In the case of Gameskraft Technologies Private Limited Versus Directorate General Of Goods decided on 11/05/2023, the Karnataka High Court has ruled that online/electronic/digital Rummy games and other online/electronic/digital games played on Gameskraft’s platforms are not taxable as “betting” and “gambling.”
The issue at hand was whether offline or online games like Rummy, which are primarily based on skill rather than chance and can be played with or without stakes, amounted to “gambling or betting,” as defined in Entry 6 of Schedule III of the Goods and Services Act of 2017.
The court ruled that the phrases “betting” and “gambling” in Entry 6 of Schedule III of the CGST Act must be interpreted in the same way that they were in Entry 34 of List II of the Seventh Schedule to the Constitution and the Public Gambling Act, 1867. Therefore, the phrases “betting” and “gambling” under Entry 6 of Schedule III of the CGST Act do not and cannot encompass games of skill.
Games of skill and games of chance have been extensively contested since the introduction of online gaming networks and platforms that offer betting on these online games.
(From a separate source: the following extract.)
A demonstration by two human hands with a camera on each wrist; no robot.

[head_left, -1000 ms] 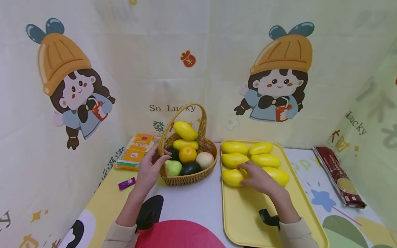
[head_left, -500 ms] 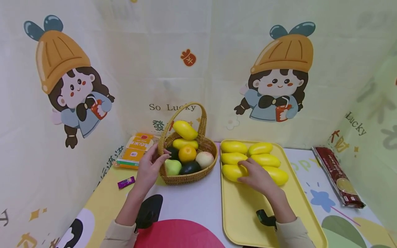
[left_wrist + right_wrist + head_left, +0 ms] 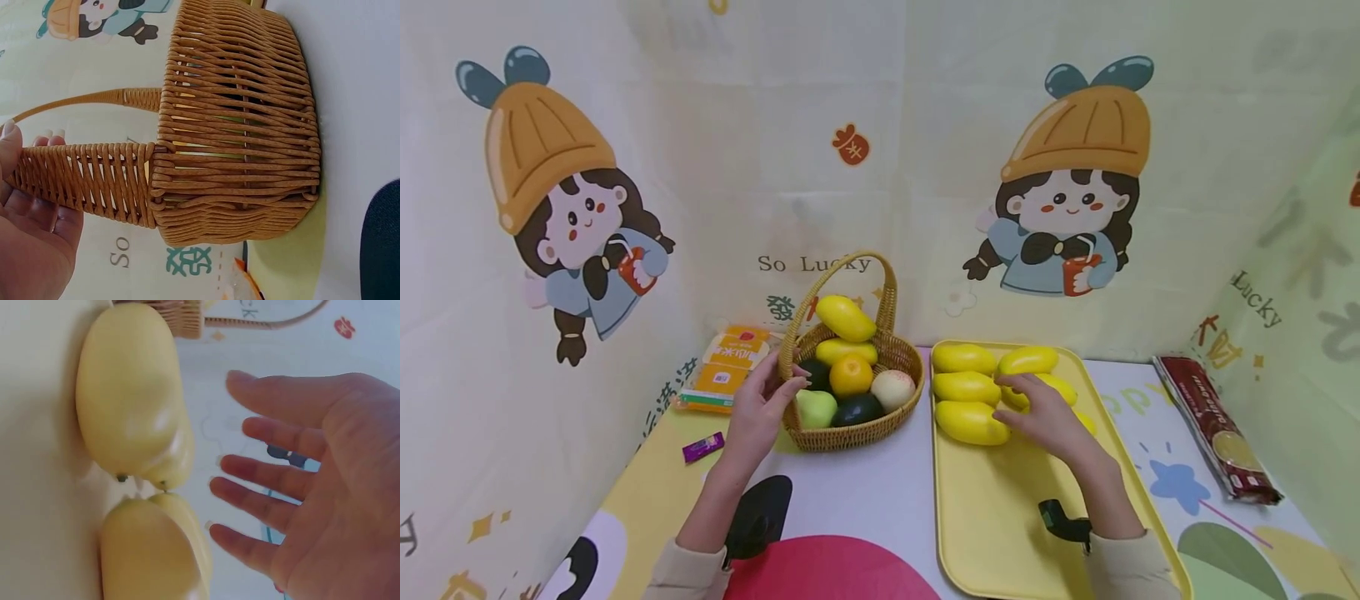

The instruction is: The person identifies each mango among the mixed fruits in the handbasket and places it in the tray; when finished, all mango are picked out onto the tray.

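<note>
My left hand (image 3: 756, 412) holds the handle (image 3: 87, 181) of a heart-shaped wicker basket (image 3: 853, 437), thumb on one side and fingers behind. Inside lie two yellow mangoes, one (image 3: 846, 318) on top of the other, an orange (image 3: 851, 374), a green pear-like fruit (image 3: 816, 409), a pale peach-like fruit (image 3: 892, 389) and dark avocado-like fruits (image 3: 857, 410). Over a yellow tray (image 3: 985, 517), my right hand (image 3: 1048, 421) hovers with spread fingers and nothing in it. Beneath and beside it, mangoes (image 3: 972, 423) stand in two columns; the hand partly hides the right column.
Left of the basket lie an orange-and-white food packet (image 3: 726, 371) and a small purple wrapped snack (image 3: 703, 447). A dark red long packet (image 3: 1217, 429) lies right of the tray. Patterned cloth walls (image 3: 910, 200) stand close behind and at both sides.
The front-left mango has slid slightly back toward its row. My right hand has let go of it and moved right and up. The left hand stays at the basket handle.
</note>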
The Public Gambling Act of 1867 is the only central legislation that controls gambling, however, it is out of date and does not include any regulations for online gambling. Gambling and betting being matters of state list, states have taken discretion to adopt such laws, although there is still a lack of standardisation.
The potential for change is in the recent update by the Ministry of Electronics and IT (MeitY), which has introduced various checks and balances through relevant amendments to the Information Technology (Intermediary Guidelines and Digital Media Ethics Code) Rules, 2021, notified on April 06, 2023, which recognises skill games and regulates online betting culture throughout the country.